Wednesday, January 11, 2017

Creating extended ASCII file in bash and maybe powershell

Does anyone remember extended ASCII (as opposite to UTF-8)? If you never heard of them, we are not talking about a proper character list that supports Russian or Japanese languages. All we are dealing with here is iso-8859-1, whose table can be found here.

I have a document in that format I need to convert to something else; if this reminds you of some 8bitmime issues we talked about, well, let's just say we could have used this to create the test file. With that said, the current situation is that I wrote a script to manipulate it which is not preserving that format; that we can talk about in a future post.

Bottom line is I need to create a small test file that I can later throw it and the script output on hexdump.
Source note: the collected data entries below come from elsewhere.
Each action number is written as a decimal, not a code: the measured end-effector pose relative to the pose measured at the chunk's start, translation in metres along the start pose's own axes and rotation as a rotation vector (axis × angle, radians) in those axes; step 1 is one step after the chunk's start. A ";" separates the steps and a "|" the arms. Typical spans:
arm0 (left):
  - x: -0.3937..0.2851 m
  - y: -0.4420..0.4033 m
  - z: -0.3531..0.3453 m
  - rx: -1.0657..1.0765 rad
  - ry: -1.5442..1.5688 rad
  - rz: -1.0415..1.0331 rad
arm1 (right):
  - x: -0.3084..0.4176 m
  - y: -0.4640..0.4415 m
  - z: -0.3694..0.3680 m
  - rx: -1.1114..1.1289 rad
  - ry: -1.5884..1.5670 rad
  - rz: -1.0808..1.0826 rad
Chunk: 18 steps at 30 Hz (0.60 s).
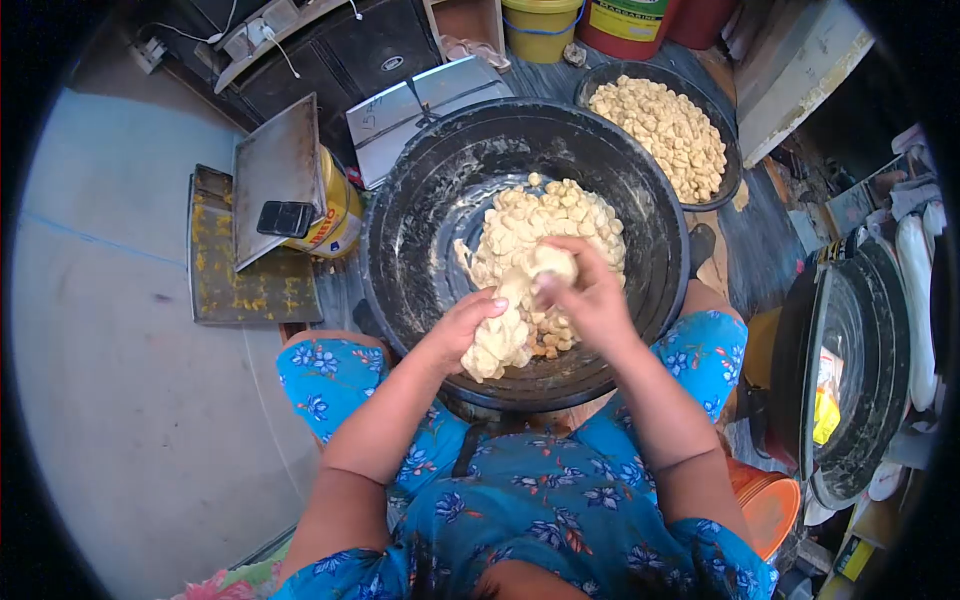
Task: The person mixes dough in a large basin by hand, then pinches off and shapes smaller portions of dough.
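A large black basin (415, 300) stands between my knees, with a heap of pale dough pieces (545, 215) in it. Over its near part, my left hand (470, 325) is wrapped round a long lumpy clump of dough (497, 345). My right hand (590, 295), slightly blurred, grips a smaller lump of dough (553, 263) at the upper end of that clump. Small browner pieces (550, 345) lie below my right hand in the basin.
A smaller black basin (735, 180) full of dough pieces stands at the back right. Trays (280, 180), a phone (285, 218) and a yellow bucket (340, 215) are at the left. Large black tubs (865, 370) and an orange bucket (768, 515) stand right.
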State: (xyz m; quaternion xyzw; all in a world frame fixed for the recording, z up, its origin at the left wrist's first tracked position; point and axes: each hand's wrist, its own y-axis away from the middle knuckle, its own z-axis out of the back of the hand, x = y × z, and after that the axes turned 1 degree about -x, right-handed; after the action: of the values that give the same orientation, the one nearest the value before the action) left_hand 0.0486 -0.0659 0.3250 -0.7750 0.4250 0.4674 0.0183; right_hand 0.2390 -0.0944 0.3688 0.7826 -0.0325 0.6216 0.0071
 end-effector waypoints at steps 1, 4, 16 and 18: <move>-0.002 0.000 0.004 0.023 0.028 0.020 | 0.013 -0.006 0.012 -0.049 0.020 -0.044; -0.006 0.004 0.009 0.020 0.100 0.067 | 0.015 -0.021 0.046 -0.112 0.217 0.029; -0.015 0.018 0.011 0.026 -0.329 0.070 | 0.002 -0.017 0.004 0.540 0.695 -0.119; -0.016 0.021 0.016 -0.021 -0.388 0.016 | -0.007 -0.016 0.002 0.345 0.484 -0.107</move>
State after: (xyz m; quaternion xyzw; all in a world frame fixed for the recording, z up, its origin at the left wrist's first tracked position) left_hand 0.0200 -0.0624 0.3357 -0.6669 0.4147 0.6128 0.0879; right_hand 0.2409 -0.0778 0.3621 0.6019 0.1175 0.7852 -0.0859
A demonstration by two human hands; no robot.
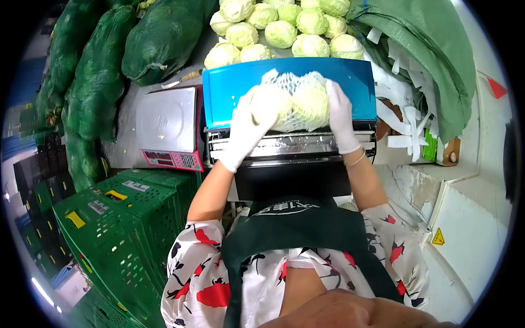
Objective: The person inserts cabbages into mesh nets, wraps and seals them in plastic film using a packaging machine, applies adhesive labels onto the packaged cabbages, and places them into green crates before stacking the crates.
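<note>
Two pale green cabbages (310, 105) sit side by side, partly covered by a white foam net (289, 83). They are above the blue top (350, 79) of a machine with a shiny film-covered strip (295, 146) along its front. My left hand (249, 124), in a white glove, curls around the left cabbage and hides part of it. On the other side, my right hand (340, 117), also gloved, presses its fingers against the right cabbage. Whether the cabbages touch the blue surface cannot be made out.
Several loose cabbages (280, 34) lie behind the machine. A scale (167, 123) and a wooden-handled knife (188, 76) are to the left, near large green-netted sacks (161, 41). Green crates (115, 218) stand at lower left. White foam strips (407, 128) hang at right beside a green sack (437, 60).
</note>
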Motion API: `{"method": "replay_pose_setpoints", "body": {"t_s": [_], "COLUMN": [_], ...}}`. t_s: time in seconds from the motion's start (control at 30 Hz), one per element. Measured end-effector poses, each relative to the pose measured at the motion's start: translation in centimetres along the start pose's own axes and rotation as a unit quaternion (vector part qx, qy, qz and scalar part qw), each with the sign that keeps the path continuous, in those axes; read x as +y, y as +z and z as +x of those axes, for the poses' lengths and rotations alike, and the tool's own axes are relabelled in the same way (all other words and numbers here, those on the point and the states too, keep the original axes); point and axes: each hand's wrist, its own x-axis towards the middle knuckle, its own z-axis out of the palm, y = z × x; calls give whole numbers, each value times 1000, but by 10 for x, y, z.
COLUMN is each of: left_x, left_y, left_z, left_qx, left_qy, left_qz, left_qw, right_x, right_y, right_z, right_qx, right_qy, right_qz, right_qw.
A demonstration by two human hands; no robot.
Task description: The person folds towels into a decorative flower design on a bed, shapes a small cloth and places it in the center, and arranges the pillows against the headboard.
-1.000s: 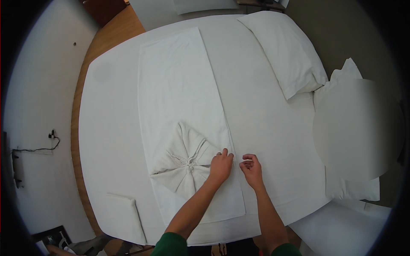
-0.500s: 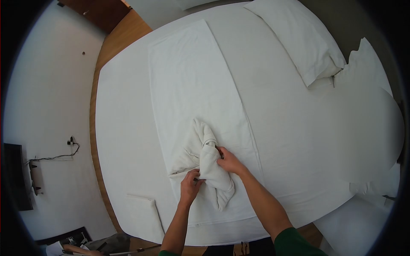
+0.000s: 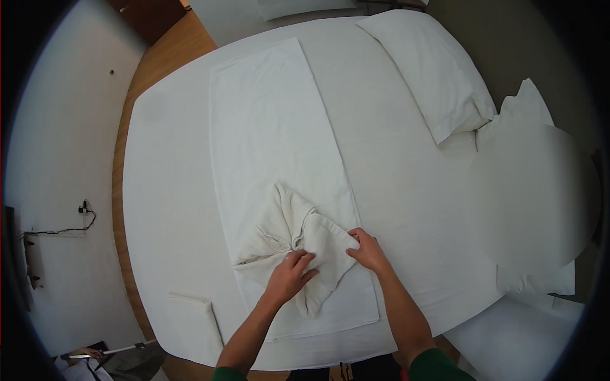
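Note:
A cream towel [image 3: 273,235], folded into a pointed, star-like shape with a gathered centre, lies on a long white cloth [image 3: 267,127] spread across the bed. Near the gathered centre, my left hand [image 3: 292,274] rests on the towel with its fingers bent; what is under the fingertips is hidden. My right hand [image 3: 367,249] pinches the towel's right corner between thumb and fingers, by the right edge of the long cloth.
A folded towel [image 3: 194,327] lies at the bed's lower left. White pillows [image 3: 432,76] are at the right, by the headboard. A person [image 3: 95,365] is partly visible at the lower left, beyond the bed [image 3: 165,190].
My right hand has moved right and down, drawing out the towel flap that was folded over the middle. My left hand stays near the centre. The view has shifted slightly.

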Motion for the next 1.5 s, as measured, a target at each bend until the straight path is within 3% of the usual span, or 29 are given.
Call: {"method": "replay_pose_setpoints", "body": {"t_s": [0.03, 0.07, 0.13, 0.2, 0.27, 0.4, 0.5, 0.63, 0.7, 0.83, 0.93, 1.0, 1.1, 1.13, 1.2, 1.27, 1.3, 1.4, 1.43, 1.5], "left_x": [6, 8, 10, 11, 16, 9, 0, 1, 11, 50, 57, 74, 67, 59, 47, 46, 45, 52, 54, 55], "left_y": [0, 5, 18, 35, 52, 84, 95, 102, 100, 70, 82, 85, 112, 118, 123, 112, 101, 57, 42, 19], "left_z": [13, 26, 50, 65, 75, 79, 73, 70, 67, 32, -61, -111, -152, -156, -166, -165, -158, -137, -129, -115], "left_qx": [-91, -89, -172, -203, -181, -188, -152, -128, -109, 26, 157, 160, 221, 228, 193, 204, 213, 209, 208, 194], "left_qy": [-3, -1, 107, 122, 107, 75, 65, 46, 29, -88, -223, -327, -402, -406, -390, -389, -386, -384, -384, -383], "left_qz": [-38, -41, 52, 94, 72, 133, 138, 148, 149, 109, 94, 71, 3, 0, -91, -102, -110, -88, -86, -96], "left_qw": [995, 995, 978, 967, 975, 970, 976, 980, 982, 990, 958, 929, 888, 885, 896, 892, 891, 895, 896, 898], "right_x": [14, 23, 23, 25, 43, 26, 20, 18, 18, 35, 58, 67, 68, 71, 72, 65, 71, 63, 50, 34], "right_y": [4, 8, 16, 19, 26, -5, -34, -46, -38, -16, 18, 46, 84, 97, 116, 131, 143, 169, 171, 170], "right_z": [3, 4, 3, 3, 8, -7, -15, -33, -53, -119, -172, -197, -213, -210, -199, -171, -152, -104, -86, -60], "right_qx": [49, 51, 129, 116, 185, 195, 273, 223, 305, 326, 223, 185, 104, 57, 8, -108, -106, -91, -60, -94], "right_qy": [-10, -10, -58, -31, -72, -38, -44, -26, -79, -111, -63, -67, -50, -3, 46, 169, 166, 127, 101, 76], "right_qz": [37, 34, 32, 66, 64, 75, 138, 136, 30, 14, 53, 65, 67, 107, 143, 243, 242, 525, 591, 652], "right_qw": [998, 998, 989, 991, 978, 977, 951, 965, 949, 939, 971, 978, 991, 993, 989, 949, 950, 837, 798, 749]}}
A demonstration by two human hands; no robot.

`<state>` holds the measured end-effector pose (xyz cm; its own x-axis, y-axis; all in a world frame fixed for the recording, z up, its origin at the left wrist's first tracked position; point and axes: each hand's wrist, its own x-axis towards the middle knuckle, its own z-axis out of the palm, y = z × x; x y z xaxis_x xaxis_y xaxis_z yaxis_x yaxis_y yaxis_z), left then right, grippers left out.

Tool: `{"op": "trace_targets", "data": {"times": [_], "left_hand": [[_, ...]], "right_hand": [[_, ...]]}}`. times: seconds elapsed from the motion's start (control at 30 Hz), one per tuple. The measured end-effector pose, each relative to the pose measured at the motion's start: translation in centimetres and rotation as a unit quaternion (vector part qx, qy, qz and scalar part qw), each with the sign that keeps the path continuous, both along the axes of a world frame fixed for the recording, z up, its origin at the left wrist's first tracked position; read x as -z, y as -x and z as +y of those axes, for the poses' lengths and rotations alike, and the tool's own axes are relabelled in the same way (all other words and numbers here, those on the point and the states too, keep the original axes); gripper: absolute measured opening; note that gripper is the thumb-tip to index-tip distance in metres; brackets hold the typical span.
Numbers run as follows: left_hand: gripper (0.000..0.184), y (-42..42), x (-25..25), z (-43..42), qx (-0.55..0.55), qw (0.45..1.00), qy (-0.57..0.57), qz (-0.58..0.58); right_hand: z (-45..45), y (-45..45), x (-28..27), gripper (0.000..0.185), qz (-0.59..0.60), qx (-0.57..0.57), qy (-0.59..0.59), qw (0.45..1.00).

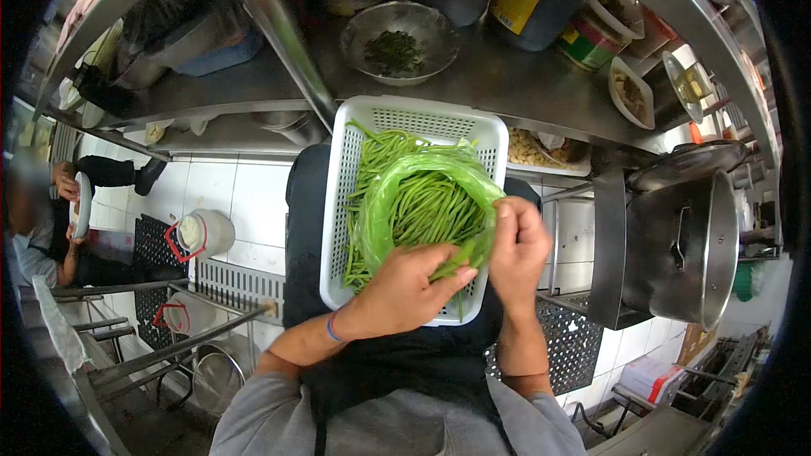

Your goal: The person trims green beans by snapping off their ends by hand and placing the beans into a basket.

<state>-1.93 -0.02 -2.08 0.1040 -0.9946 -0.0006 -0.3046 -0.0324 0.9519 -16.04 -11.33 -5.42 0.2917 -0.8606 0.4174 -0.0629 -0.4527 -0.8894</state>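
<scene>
A white perforated basket (338, 203) rests on my lap, with long green beans (372, 160) lying in it. Inside it stands a green plastic bag (380, 194), its mouth open and full of cut green beans (435, 207). My left hand (405, 287), with a blue and red band at the wrist, is closed on a few green beans at the bag's lower right edge. Close beside it, my right hand (519, 241) is pinched at the bag's right rim; what lies between its fingertips is too small to make out.
A steel shelf (507, 76) ahead holds a bowl of chopped greens (397, 51) and jars. At right stands a large steel pot (684, 245). Left are white buckets (207, 234) and a seated person (51, 236) holding a white dish. Metal racks flank my lower left.
</scene>
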Motion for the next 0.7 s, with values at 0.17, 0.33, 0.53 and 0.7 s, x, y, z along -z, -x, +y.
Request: {"op": "trace_targets", "data": {"times": [0.17, 0.33, 0.53, 0.7], "left_hand": [[0.018, -3.1, 0.2, 0.5, -0.148, 0.896, -0.015, 0.419], [0.020, -4.0, 0.0, 0.8, -0.165, 0.873, 0.021, 0.459], [0.019, -3.8, 0.0, 0.9, -0.193, 0.883, 0.028, 0.426], [0.019, -3.9, 0.2, 0.9, -0.196, 0.886, 0.037, 0.419]], "right_hand": [[0.0, 0.9, 0.1, 0.018, -0.356, -0.257, -0.456, 0.774], [1.9, 0.2, 1.0, 0.020, -0.303, -0.303, -0.518, 0.740], [3.0, 0.4, 1.3, 0.025, -0.108, -0.319, -0.493, 0.803], [3.7, 0.1, 0.0, 0.022, -0.003, -0.327, -0.409, 0.852]]}}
My test file will have only 3 lines,

Olivenöl
Bayerstraße 22
München

Nothing fancy; just enough to use one extended ASCII character per line. Now let's try to create the little file. Just to be different, instead of starting on Linux we will do most of the attempts in OSX. Once we have a working system, we can see if it also works on Linux.

Attempt #1

How about if we do the lazy thing and jus cut-n-paste the 3 lines above into a text file we opened usng vim, notepad++, or some pico clone? Done. Now let's see how it looks like

bash-3.2$ cat /tmp/chartest 
Olivenöl
Bayerstraße 22
München
bash-3.2$ 

That looks very promising. In fact, this might end up being a very short article. Before I publish it, should we see what hexdump thinks of it?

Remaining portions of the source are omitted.